1. Strong Quarterly Profitability
Renasant reported net income of $78.9 million for Q4 2025, up 76% from $44.7 million in the year-ago quarter. Diluted EPS reached $0.83, while adjusted diluted EPS (non-GAAP) was $0.91, exceeding the Zacks Consensus Estimate of $0.80. Net interest income (fully tax-equivalent) totaled $232.4 million, a linked-quarter gain of $4.2 million, and net interest margin improved by 4 basis points to 3.89%. Noninterest income grew by $5.1 million sequentially, reflecting the exit of certain low-income housing tax credit partnerships, while noninterest expense declined by $13.1 million, including a $6.9 million reduction in merger and conversion costs.
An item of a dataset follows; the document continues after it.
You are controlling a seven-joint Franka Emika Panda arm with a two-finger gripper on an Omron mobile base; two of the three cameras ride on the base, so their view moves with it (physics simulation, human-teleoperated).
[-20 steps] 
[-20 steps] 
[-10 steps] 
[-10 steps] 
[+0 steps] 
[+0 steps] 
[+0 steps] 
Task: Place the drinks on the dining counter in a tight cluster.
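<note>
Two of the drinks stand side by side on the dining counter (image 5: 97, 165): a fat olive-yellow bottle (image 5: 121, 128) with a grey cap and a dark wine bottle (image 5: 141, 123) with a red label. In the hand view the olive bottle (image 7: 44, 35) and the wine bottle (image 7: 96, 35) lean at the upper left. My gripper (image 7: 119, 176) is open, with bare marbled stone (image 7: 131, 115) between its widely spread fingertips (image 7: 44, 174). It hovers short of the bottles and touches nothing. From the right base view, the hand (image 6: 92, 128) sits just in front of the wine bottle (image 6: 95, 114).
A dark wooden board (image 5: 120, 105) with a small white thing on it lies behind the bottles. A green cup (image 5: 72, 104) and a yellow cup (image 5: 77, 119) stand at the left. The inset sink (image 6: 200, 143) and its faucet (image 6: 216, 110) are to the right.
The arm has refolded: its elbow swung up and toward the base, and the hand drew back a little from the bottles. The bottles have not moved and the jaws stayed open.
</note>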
2. Balance Sheet Growth and Efficiency
Loans expanded by $21.5 million sequentially, representing 0.4% annualized growth, despite the sale of $117.3 million of non-core loans acquired in the First Bancshares merger. Securities holdings rose by $26.4 million, driven by $142.1 million in purchases and a $12.1 million positive fair-value adjustment. Total deposits increased by $48.5 million, although noninterest-bearing balances fell by $194.5 million to 23.5% of deposits. Cost of total deposits fell 17 basis points to 1.97%, while adjusted net interest margin held steady at 3.62%. The efficiency ratio (fully taxable equivalent) improved to 60.23%.
3. Capital Return and Credit Quality
Book value per share rose 2.0% and tangible book value per share increased 3.7% quarter-over-quarter. Under its $150 million repurchase program, Renasant repurchased $13.2 million of common stock at an average price of $34.29. The Company redeemed $60.0 million in subordinated notes from the First Bancshares acquisition. Provisions for credit losses on loans decreased $4.2 million to $5.5 million, while the allowance for credit losses on loans represented 1.54% of total loans. Nonperforming loans edged up to 0.92% of the portfolio, and net charge-offs were $9.1 million, including $2.5 million related to the sale of the acquired loan portfolio.